Problem to solve:
Within the entries below, the lines from the one with "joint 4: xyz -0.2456" through the one with "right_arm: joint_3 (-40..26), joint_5" are to be set down exactly, both ends kept.

====== Given data ======

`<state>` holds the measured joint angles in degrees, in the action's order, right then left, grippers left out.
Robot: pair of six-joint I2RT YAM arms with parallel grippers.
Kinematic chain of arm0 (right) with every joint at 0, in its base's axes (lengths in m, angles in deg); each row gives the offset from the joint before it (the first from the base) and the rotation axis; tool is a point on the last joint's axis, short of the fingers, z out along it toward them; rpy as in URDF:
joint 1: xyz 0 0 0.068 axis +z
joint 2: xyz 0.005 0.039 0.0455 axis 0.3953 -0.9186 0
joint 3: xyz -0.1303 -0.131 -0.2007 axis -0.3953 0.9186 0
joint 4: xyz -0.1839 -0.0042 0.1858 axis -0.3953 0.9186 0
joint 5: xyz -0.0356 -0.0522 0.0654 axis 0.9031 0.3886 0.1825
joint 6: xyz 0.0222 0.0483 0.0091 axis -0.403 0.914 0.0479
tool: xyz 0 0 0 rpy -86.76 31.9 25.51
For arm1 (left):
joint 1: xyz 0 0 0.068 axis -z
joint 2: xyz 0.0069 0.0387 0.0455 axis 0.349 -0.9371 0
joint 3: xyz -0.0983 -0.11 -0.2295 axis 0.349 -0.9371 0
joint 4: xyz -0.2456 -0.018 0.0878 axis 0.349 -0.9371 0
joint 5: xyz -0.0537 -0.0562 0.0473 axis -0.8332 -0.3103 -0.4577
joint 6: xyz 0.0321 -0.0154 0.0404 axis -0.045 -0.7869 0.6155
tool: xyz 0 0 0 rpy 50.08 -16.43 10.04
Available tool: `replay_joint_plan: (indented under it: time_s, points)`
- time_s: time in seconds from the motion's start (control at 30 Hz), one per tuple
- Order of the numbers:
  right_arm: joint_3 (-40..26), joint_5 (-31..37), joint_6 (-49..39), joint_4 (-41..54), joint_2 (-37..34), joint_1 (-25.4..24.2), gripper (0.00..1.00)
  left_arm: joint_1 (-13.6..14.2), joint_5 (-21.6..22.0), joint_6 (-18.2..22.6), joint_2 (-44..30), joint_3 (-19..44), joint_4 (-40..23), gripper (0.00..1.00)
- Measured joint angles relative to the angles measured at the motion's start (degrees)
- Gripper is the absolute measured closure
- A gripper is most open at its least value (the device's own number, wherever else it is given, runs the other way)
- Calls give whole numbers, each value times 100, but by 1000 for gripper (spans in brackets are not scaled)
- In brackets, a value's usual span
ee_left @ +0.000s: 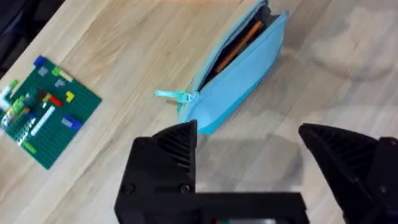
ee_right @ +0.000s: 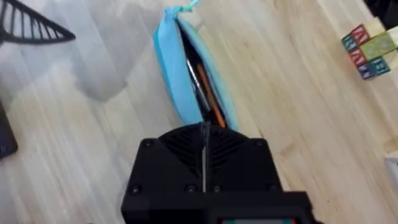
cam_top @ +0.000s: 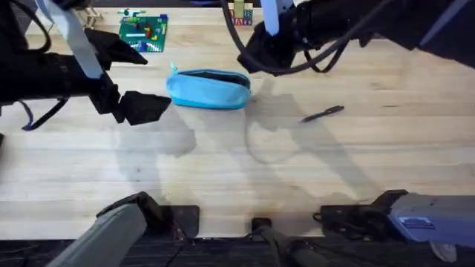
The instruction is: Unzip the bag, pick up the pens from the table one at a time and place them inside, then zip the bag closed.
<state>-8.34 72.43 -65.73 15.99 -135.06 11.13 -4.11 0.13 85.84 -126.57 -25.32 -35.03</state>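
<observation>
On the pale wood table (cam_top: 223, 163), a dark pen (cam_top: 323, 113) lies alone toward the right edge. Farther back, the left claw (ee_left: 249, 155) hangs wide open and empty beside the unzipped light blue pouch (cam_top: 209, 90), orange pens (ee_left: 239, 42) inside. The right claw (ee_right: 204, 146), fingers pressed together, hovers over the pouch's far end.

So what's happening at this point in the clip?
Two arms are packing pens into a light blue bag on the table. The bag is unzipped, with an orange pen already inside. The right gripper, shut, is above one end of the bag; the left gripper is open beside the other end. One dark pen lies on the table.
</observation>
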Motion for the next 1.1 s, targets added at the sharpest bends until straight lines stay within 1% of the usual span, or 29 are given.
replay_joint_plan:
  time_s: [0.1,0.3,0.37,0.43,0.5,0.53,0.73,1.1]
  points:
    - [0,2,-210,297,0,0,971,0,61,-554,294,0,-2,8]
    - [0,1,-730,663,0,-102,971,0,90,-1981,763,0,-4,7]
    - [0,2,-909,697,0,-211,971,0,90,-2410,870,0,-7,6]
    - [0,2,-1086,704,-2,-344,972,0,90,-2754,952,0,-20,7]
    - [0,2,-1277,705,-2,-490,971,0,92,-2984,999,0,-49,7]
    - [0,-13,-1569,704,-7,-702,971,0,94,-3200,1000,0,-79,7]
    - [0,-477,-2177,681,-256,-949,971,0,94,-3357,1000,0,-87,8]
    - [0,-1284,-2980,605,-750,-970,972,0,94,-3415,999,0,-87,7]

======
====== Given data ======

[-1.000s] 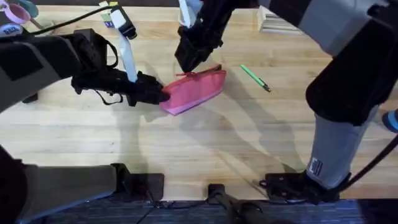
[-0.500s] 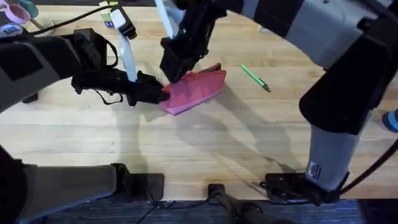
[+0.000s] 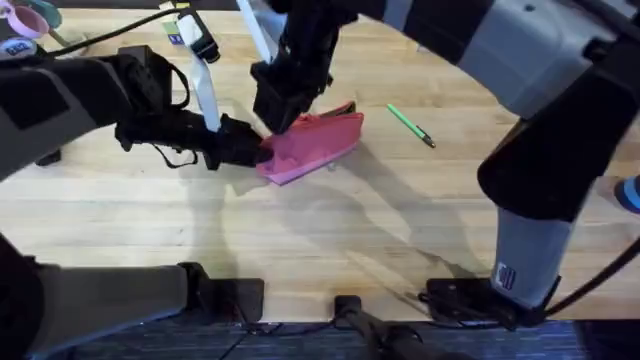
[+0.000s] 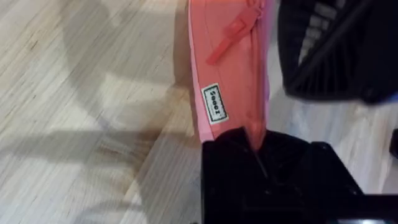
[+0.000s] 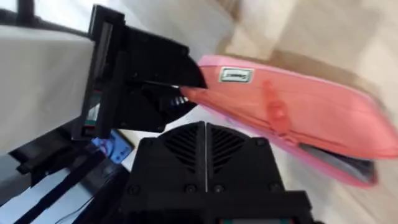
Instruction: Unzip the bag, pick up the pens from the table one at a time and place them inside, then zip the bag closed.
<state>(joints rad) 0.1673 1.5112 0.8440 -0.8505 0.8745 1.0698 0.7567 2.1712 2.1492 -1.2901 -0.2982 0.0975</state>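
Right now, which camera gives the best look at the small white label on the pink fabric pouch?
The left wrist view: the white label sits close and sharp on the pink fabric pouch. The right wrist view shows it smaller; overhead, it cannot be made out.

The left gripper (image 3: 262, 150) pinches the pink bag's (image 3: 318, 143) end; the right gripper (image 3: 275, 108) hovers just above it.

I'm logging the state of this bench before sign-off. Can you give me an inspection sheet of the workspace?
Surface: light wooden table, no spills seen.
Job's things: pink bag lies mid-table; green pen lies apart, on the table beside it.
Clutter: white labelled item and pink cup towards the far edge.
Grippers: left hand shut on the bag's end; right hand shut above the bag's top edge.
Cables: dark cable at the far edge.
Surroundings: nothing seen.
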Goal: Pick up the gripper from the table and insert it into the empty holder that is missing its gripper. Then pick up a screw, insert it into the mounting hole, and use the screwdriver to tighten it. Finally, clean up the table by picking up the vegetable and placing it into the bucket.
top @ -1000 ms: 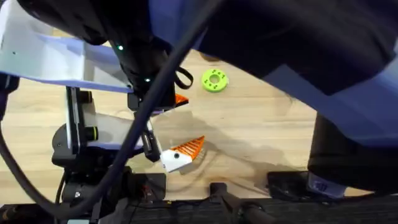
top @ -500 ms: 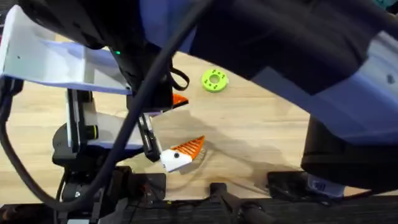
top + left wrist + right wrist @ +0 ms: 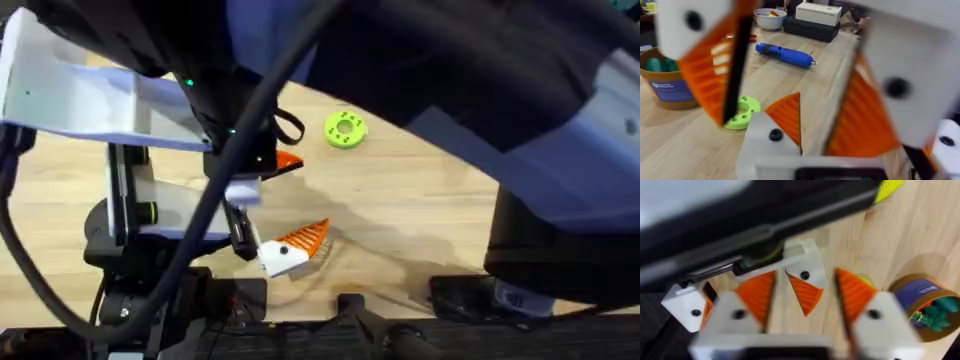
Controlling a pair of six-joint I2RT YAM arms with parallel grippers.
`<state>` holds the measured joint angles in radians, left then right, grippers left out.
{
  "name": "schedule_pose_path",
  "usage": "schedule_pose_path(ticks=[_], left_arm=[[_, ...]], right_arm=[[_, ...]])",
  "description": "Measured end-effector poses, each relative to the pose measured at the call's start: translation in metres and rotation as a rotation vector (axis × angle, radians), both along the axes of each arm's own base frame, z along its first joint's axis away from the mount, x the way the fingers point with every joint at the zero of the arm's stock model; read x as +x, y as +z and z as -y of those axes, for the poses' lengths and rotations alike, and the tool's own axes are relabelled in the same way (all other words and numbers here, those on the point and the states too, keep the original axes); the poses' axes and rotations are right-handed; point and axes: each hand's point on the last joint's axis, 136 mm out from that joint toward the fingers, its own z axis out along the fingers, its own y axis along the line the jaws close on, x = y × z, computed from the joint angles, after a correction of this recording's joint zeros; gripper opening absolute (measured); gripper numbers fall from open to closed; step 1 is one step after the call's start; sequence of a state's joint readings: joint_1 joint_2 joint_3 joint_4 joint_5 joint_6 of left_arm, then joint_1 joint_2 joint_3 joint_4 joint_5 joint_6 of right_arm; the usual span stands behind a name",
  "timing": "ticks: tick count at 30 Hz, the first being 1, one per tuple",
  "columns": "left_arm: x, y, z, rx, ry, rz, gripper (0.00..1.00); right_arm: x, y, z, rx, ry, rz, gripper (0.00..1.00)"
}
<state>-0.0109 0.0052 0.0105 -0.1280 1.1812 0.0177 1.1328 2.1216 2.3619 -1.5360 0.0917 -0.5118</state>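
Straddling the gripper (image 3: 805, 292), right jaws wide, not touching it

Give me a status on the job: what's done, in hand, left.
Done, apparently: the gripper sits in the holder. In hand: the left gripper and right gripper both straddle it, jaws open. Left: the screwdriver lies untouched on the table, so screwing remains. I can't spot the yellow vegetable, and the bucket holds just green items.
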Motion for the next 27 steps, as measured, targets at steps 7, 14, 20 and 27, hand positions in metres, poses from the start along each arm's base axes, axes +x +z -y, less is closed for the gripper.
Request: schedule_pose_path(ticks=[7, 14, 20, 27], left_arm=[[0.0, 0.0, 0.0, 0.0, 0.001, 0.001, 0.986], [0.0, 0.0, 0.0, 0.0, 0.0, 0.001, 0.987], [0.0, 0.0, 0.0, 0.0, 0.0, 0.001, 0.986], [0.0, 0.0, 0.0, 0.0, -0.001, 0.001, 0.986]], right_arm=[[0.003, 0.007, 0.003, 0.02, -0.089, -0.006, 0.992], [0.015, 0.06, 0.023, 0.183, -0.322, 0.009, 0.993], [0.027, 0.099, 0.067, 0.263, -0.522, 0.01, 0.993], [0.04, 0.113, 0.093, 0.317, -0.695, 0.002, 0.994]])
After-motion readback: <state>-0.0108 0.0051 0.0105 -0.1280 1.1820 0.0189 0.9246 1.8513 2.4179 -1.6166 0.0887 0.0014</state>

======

Answer box:
joint 4: xyz -0.2456 -0.018 0.0878 axis 0.349 -0.9371 0
joint 5: xyz -0.0537 -0.0562 0.0473 axis -0.8332 -0.3103 -0.4577
joint 6: xyz 0.0321 -0.0154 0.0404 axis -0.045 -0.7869 0.6155
tool: xyz 0 0 0 rpy 50.08 -16.43 10.04
Available tool: `replay_joint_plan: (indented under it: time_s, points)`
- time_s: time in seconds from the motion's start (control at 30 Hz), one per tuple
- Order of the numbers:
  right_arm: joint_3 (-40..26), joint_5 (-31..37), joint_6 (-49..39), joint_4 (-41..54), joint_2 (-37..34), joint_1 (-25.4..24.2), gripper (0.00..1.00)

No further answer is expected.